SALE OF DRUGS
SALE OF DRUGS
Introduction of sale of drugs
The sale of drugs is a crucial aspect of healthcare and public safety, and it is regulated by various laws and regulations to ensure the quality, safety, and efficacy of pharmaceutical products. One of the primary regulations governing drug sales in India is the Drugs and Cosmetic Act. In this article, we will explore the key aspects of the Drugs and Cosmetic Act, its implications, and the challenges it faces.
Understanding the Drugs and Cosmetic Act
The Drugs and Cosmetic Act, 1940, is a comprehensive legislation in India that regulates the import, manufacture, distribution, and sale of drugs and cosmetics. The primary objective of this act is to ensure that drugs and cosmetics made available to the public are safe, effective, and of high quality. It also establishes the Central Drugs Standard Control Organization (CDSCO) to oversee and enforce these regulations.
The Importance of Regulatory Laws
Regulatory laws like the Drugs and Cosmetic Act play a pivotal role in safeguarding public health. They help in controlling the quality of drugs, cosmetics, and medical devices available in the market. These regulations set standards for manufacturing, labeling, and distribution, ensuring that consumers receive safe and effective products.

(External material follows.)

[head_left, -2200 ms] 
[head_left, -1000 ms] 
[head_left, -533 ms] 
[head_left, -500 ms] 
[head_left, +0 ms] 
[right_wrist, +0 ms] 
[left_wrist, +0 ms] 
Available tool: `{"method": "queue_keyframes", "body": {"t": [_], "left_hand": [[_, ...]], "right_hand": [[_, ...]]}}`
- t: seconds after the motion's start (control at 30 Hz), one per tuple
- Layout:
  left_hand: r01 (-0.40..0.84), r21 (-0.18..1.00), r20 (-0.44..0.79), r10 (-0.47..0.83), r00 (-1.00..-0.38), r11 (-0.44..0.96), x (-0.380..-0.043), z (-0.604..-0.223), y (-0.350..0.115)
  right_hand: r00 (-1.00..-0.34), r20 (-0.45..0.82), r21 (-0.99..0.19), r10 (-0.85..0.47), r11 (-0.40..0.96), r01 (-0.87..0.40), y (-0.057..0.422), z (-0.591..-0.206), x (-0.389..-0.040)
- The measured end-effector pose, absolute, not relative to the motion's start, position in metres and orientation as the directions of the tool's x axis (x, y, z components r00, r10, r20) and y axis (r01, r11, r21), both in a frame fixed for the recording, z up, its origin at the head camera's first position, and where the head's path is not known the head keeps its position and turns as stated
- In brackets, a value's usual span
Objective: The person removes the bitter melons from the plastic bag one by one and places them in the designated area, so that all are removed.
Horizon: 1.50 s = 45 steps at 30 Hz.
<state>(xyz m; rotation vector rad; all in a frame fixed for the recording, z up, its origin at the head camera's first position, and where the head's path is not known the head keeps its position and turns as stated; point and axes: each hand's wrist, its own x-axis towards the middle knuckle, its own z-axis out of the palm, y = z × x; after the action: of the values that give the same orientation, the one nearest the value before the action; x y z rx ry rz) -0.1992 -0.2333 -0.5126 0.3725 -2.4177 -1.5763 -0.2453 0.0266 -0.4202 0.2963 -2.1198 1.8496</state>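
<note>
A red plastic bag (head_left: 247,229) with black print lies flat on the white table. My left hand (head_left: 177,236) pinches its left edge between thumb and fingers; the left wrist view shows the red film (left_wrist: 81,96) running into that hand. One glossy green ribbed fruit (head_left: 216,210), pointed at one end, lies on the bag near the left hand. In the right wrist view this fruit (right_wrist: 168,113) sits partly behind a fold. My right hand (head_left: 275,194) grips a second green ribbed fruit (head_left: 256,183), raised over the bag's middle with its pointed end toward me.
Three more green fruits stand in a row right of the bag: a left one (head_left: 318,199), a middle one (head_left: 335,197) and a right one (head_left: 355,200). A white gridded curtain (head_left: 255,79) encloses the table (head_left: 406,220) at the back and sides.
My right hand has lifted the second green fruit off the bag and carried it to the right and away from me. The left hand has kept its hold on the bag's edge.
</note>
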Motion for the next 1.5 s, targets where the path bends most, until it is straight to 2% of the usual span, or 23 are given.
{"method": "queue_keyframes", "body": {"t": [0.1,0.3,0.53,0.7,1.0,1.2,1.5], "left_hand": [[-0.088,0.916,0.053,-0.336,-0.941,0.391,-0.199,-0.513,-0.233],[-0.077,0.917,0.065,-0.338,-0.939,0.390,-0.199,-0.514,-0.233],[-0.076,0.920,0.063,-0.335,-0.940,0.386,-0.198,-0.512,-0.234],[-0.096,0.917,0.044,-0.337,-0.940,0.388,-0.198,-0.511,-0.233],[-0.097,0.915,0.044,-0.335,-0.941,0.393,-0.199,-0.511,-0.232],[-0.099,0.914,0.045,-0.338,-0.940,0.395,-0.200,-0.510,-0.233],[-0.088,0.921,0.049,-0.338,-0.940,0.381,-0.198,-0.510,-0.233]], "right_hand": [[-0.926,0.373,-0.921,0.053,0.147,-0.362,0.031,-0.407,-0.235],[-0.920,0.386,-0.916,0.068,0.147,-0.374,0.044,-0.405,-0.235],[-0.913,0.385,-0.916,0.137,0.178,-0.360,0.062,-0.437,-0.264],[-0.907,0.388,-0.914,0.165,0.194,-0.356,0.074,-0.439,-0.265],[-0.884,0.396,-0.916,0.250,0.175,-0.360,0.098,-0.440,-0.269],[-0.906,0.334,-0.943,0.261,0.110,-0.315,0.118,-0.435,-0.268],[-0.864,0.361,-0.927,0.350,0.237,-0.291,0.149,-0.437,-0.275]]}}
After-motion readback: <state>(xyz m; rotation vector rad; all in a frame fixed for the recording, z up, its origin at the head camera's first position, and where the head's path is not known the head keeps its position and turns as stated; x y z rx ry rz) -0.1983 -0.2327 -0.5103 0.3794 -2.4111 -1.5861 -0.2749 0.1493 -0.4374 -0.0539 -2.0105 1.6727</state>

- Classes of drugs prohibited to be sold
- Wholesale of biological (C/C1)
- Wholesale of other than those specified in C/C1 and X
Class of drug prohibited to sale
• Misbranded, spurious, adulterated and drugs not of standard quality
• Patent/Proprietary drugs with undisclosed formula
• Sch-J drugs
• Expired drugs.
• Drugs used for consumption by government schemes such as, Armed force.
• Physician’s samples
Wholesale of biological (C/C1)
· Adequate premises, with greater than 10 M2 area, with proper storage facility
· Drugs sold only to retailer having license
· Premises should be in charge of competent person who is Reg. Pharmacist.
· Records of purchase & sale
· Records preserved for 3 years from date of sale
· License should be displayed on premises
· All the conditions as discussed in for biological.
· Compounding is made by or under the direct and personal supervision of a qualified person.
For retail sale, two types of licenses are issued:
i) General licenses
ii) Restricted licenses
Granted to those dealers who do not engage the services of a qualified person and only deal with such classes of drugs whose sales can be effected without qualified person and vendors who do not have fixed premises
SALE OF DRUGS FAQs
- What is the primary objective of the Drugs and Cosmetic Act? The primary objective is to ensure that drugs and cosmetics made available to the public are safe, effective, and of high quality.
- How are drugs classified under the act? Drugs are classified into categories like prescription drugs, over-the-counter drugs, and controlled substances.
- What is the role of the Central Drugs Standard Control Organization (CDSCO)? The CDSCO oversees and enforces the regulations specified in the act.
- What are the challenges in drug regulation in India? Challenges include a lack of resources, the emergence of new drugs, and the evolving pharmaceutical industry.
- How can consumers protect themselves from counterfeit drugs? Consumers should purchase drugs from licensed pharmacies and authorized dealers and be cautious when buying online.